Em suma: achei que a culpa de meus esquecimentos era da idade.
Pois não é que acabo de descobrir que estava equivocado?
A culpa, imaginem vocês, é do Google!
Acha que eu exagero e isto não passa de desculpa de velho para disfarçar a senilidade incipiente?
Pois saibam que não sou eu quem o afirma. É a respeitabilíssima – e simpaticíssima – Doutora Betsy Sparrow, psicóloga, professora assistente e pesquisadora da Universidade de Columbia, Nova Iorque, que publicou semana passada na revista Science o estudo intitulado “Google Effects on Memory: Cognitive Consequences of Having Information at Our Fingertips” (Efeitos do Google na memória: consequências cognitivas de dispor de informações nas pontas de nossos dedos) em parceria com seus colegas Jenny Liu, da Universidade de Wisconsin-Madison e Daniel Wegner de Harvard. Gente séria, portanto.
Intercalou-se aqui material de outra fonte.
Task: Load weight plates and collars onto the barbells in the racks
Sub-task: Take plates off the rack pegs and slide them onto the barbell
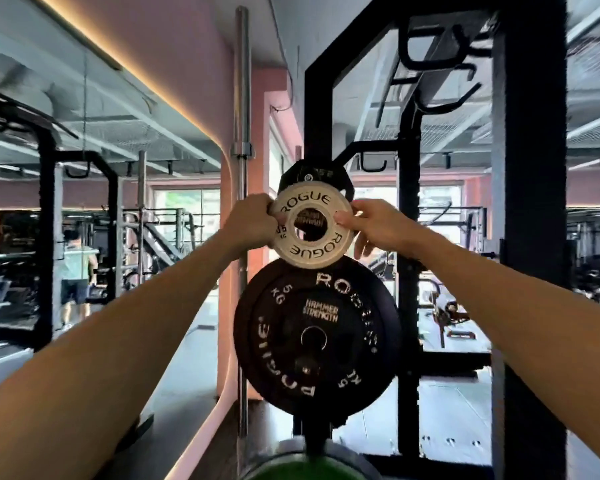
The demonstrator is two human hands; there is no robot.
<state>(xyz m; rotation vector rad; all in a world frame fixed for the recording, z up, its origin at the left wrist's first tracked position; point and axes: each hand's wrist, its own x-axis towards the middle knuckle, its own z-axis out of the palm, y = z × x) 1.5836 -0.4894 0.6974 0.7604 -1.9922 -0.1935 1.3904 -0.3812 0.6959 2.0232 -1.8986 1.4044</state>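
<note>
A small white Rogue plate [313,252] is at chest height in front of a storage peg on the black rack upright [317,126]. My left hand [253,221] grips its left rim. My right hand [374,225] holds the right rim, thumb on the plate's face by the centre hole. Through the hole a black Hammer Strength label shows. Just below hangs a black 5 kg Rogue plate [317,336] on its own peg. A smaller black plate [312,176] sits above the white one.
A steel barbell [242,174] stands upright left of the plates against a pink wall. A green plate [284,469] shows at the bottom edge. A thick black rack post [530,237] stands to the right. A person [77,268] stands far left among other racks.
</note>
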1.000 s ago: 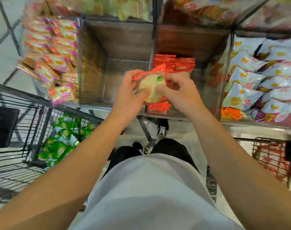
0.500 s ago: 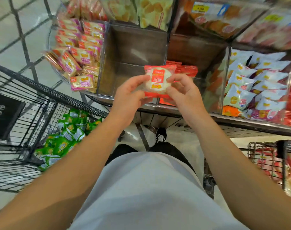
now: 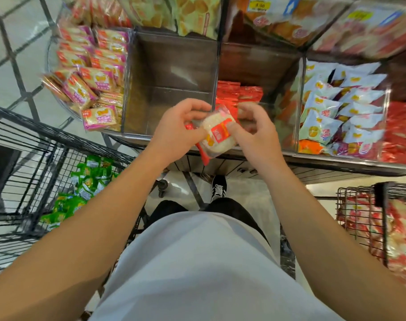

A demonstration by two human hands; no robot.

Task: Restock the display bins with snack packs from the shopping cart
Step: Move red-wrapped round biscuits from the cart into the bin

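Where bins (image 3: 299, 156) line shelving, tiled floor (image 3: 9, 72) shows.

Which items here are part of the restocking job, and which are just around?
Job: snack pack held by left hand and right hand; red-pack bin; right cart.
Around: pink packs; white packs; green packs; empty-looking bin.

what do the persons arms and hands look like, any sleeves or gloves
Both forearms are bare, with no sleeves in view. The left hand and right hand wear no gloves; no rings or watch show. A pale grey shirt covers the torso below.
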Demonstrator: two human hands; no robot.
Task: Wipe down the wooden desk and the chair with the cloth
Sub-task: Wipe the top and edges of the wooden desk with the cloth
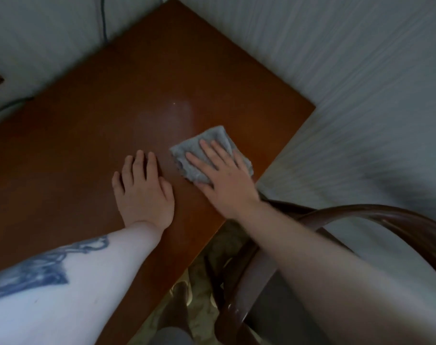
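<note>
The person leans over the wooden desk, which is pushed into a corner of pale striped walls. The right hand lies flat on a folded grey cloth near the desk's right edge, fingers straight and slightly spread, pressing it to the wood. The left hand rests palm down on the bare wood just beside it, fingers straight, holding nothing; its forearm bears a blue tattoo. A dark bentwood chair stands at the desk's right corner, beneath the right forearm.
</note>
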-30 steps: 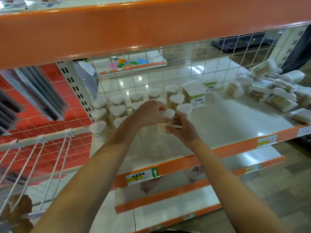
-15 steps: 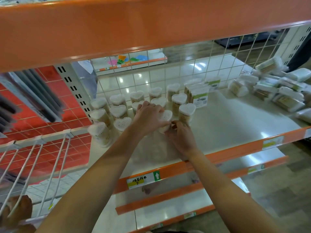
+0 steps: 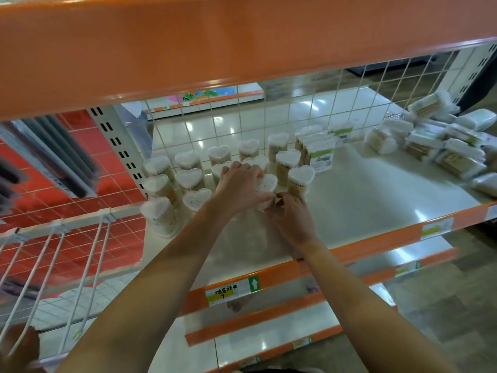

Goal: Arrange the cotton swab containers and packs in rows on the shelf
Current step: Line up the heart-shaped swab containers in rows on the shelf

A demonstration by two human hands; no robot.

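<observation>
Head view: heart-lidded swab container point(image 3: 266, 184) gripped between left hand point(image 3: 239, 184) and right hand point(image 3: 291, 216) fingers.

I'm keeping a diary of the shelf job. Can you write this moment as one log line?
left hand: grips heart-lidded container | right hand: fingers pinch its base | loose packs: piled right, unsorted
</observation>
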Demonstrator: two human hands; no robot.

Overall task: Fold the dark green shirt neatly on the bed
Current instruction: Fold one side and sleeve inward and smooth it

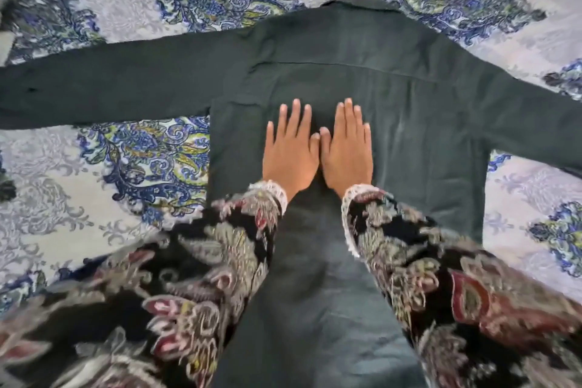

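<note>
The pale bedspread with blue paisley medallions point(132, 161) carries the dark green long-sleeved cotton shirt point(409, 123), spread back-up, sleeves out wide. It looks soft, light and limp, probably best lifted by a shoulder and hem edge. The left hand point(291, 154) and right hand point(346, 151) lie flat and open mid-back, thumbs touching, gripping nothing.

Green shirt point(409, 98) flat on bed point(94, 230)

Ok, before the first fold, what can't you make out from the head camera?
- Shirt cuffs: both sleeves run off the left and right edges of the head view.
- Hem: cut off by the bottom edge and covered by the person's patterned sleeves.
- Buttons and front: face down against the bedspread.
- Cloth under the left hand and right hand: covered by flat palms.
</note>
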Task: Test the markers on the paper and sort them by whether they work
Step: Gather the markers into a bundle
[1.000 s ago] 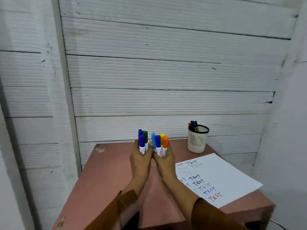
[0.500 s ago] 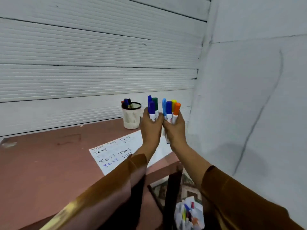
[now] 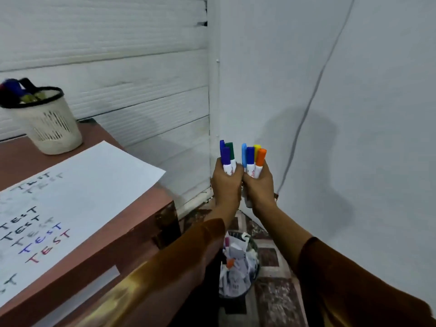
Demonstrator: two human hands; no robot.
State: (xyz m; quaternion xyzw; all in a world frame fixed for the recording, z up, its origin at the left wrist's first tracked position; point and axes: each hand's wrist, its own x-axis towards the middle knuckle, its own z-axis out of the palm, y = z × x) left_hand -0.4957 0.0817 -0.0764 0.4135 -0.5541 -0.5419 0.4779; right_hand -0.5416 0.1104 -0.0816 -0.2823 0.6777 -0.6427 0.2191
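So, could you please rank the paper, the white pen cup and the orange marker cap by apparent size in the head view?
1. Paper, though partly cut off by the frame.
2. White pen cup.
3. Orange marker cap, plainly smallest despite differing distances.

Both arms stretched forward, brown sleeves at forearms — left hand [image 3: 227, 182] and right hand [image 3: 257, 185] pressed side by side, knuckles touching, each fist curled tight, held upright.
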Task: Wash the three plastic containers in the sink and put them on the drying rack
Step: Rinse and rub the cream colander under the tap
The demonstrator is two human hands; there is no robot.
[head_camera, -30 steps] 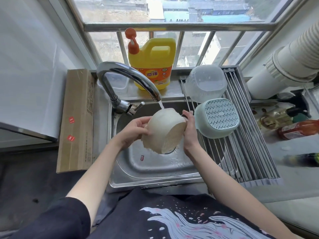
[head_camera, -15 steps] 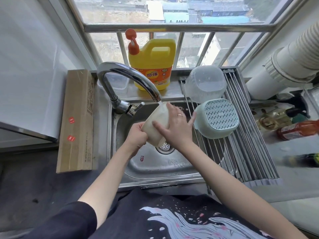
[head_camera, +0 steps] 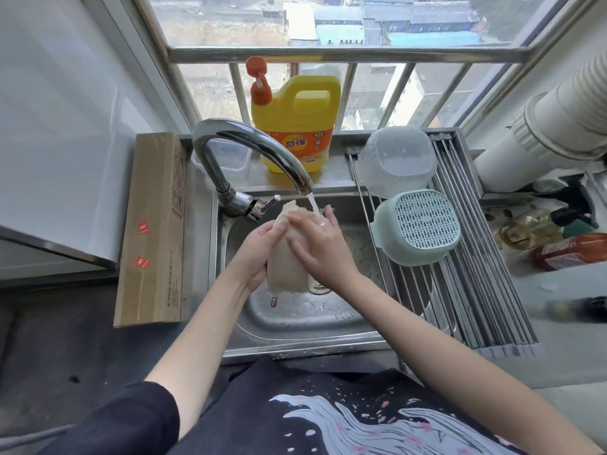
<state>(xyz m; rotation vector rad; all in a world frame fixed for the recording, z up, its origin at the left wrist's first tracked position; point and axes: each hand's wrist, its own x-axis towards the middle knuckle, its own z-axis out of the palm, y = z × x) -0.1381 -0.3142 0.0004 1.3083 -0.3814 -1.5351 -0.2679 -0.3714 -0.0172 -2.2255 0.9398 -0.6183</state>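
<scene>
A cream plastic container (head_camera: pixel 285 267) is held on its side over the steel sink (head_camera: pixel 295 326), under the running tap (head_camera: pixel 253 149). My left hand (head_camera: pixel 259 254) grips its left side from behind. My right hand (head_camera: pixel 320 247) lies flat on its outer wall with the fingers spread; water falls onto the fingers. A clear plastic container (head_camera: pixel 397 162) and a pale green container with a perforated bottom (head_camera: pixel 417 228) sit upside down on the roll-up drying rack (head_camera: pixel 486 290) over the sink's right side.
A yellow detergent bottle with an orange pump (head_camera: pixel 297 126) stands on the ledge behind the tap, beside a small clear tub (head_camera: pixel 226 157). A long cardboard box (head_camera: pixel 152 231) lies left of the sink. Bottles (head_camera: pixel 558 244) and a white duct (head_camera: pixel 565 126) are at the right.
The cream container has turned from mouth-down and facing me to lying more edge-on. My right hand moved from its rim onto the outer wall and slid down along it under the water.
</scene>
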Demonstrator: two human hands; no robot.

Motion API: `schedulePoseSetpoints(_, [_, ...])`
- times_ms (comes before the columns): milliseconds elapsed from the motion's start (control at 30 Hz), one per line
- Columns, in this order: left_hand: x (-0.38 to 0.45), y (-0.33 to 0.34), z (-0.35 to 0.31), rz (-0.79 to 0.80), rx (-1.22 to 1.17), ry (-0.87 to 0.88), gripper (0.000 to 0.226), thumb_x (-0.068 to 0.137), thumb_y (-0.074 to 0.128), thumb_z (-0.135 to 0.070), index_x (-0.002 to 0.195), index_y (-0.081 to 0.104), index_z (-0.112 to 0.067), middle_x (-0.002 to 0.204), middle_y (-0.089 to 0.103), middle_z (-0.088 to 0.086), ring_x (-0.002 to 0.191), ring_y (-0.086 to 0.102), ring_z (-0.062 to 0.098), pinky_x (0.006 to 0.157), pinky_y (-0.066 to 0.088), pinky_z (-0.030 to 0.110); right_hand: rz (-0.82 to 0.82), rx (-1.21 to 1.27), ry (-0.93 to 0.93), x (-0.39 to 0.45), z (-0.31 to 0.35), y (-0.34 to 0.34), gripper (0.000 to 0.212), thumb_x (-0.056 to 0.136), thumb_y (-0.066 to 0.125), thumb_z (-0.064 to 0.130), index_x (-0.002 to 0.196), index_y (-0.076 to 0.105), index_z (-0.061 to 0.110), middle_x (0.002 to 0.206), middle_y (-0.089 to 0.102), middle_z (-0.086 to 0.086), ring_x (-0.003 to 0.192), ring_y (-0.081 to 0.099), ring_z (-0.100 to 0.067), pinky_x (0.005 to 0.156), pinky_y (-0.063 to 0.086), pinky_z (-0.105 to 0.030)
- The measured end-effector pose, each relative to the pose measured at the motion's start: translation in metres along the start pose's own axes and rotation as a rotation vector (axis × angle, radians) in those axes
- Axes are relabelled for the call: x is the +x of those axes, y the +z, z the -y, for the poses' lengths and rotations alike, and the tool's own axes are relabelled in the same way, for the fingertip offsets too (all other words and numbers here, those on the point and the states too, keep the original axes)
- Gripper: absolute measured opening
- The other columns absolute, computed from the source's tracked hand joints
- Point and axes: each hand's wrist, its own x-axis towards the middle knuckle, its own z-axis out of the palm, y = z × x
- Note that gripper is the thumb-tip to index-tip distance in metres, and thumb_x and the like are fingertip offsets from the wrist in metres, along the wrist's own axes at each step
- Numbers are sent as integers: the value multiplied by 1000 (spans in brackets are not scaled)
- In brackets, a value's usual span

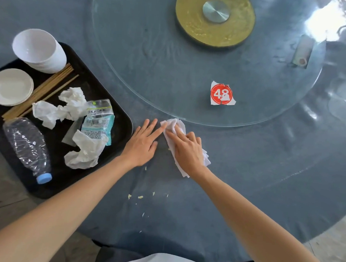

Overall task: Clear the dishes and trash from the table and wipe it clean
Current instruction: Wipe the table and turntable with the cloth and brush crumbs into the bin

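A round worktop [245, 172] under smooth blue-grey cloth carried a clear glass turntable [150, 71]. The right hand [187, 149] pressed a soft, folded white cloth [175, 124] flat, fingers curled onto it, just below the turntable's rim. The left hand [143, 141] lay flat beside it, fingers straight and holding nothing. Pale crumbs [140, 197] dotted the fabric nearer the person. At the left edge, a black rectangular tray [121, 117] held stacked white bowls [40, 51], chopsticks [42, 91], crumpled napkins [71, 105] and a crushed plastic bottle [28, 147].
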Motion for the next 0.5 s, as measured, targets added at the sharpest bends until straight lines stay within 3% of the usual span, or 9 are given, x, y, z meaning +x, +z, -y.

Pois de acordo com o estudo, os usuários de dispositivos de busca, como o Google, reorganizaram a forma de lembrar-se das coisas e passaram a confiar na Internet para recuperar informações esquecidas da mesma forma que confiamos em amigos, familiares e colegas de trabalho para este mesmo fim.
As conclusões da Dra. Sparrow vieram de uma série de experimentos realizados em etapas sucessivas com o mesmo grupo de participantes.
Na primeira etapa os participantes foram submetidos a uma bateria de perguntas no campo do conhecimento geral, com diferentes graus de dificuldade. O teste indicou que algumas respostas foram fornecidas imediatamente, enquanto outras exigiram que os participantes recorressem a mecanismos de busca na Internet como Google ou Yahoo para encontrá-las. E anotaram, para cada participante, quais respostas eles sabiam que estavam disponíveis na rede e quais não sabiam se estavam ou não.
Na etapa seguinte os participantes foram interrogados para verificar o grau de memorização das informações fornecidas em suas próprias respostas. Os resultados mostraram que eles retiveram mais facilmente as respostas que não foram obtidas na Internet, esquecendo com maior facilidade aquelas que sabiam poder recuperar recorrendo novamente à rede.
Posteriormente os mesmos participantes foram interrogados para verificar não apenas se ainda lembravam tanto das informações por eles fornecidas quanto da forma como foram obtidas. E os resultados confirmaram que, quando sabiam que a informação estava disponível na Internet, o grau de memorização era significativamente menor.
Finalmente, após cada pergunta, os participantes eram informados que sua resposta seria armazenada em uma dentre cinco pastas de nome genérico, onde permaneceriam disponíveis. E quando foram interrogados sobre as informações contidas na resposta e sobre a pasta em que estava armazenada, a porcentagem de acertos do nome da pasta foi muito maior que a de acertos sobre o conteúdo da resposta.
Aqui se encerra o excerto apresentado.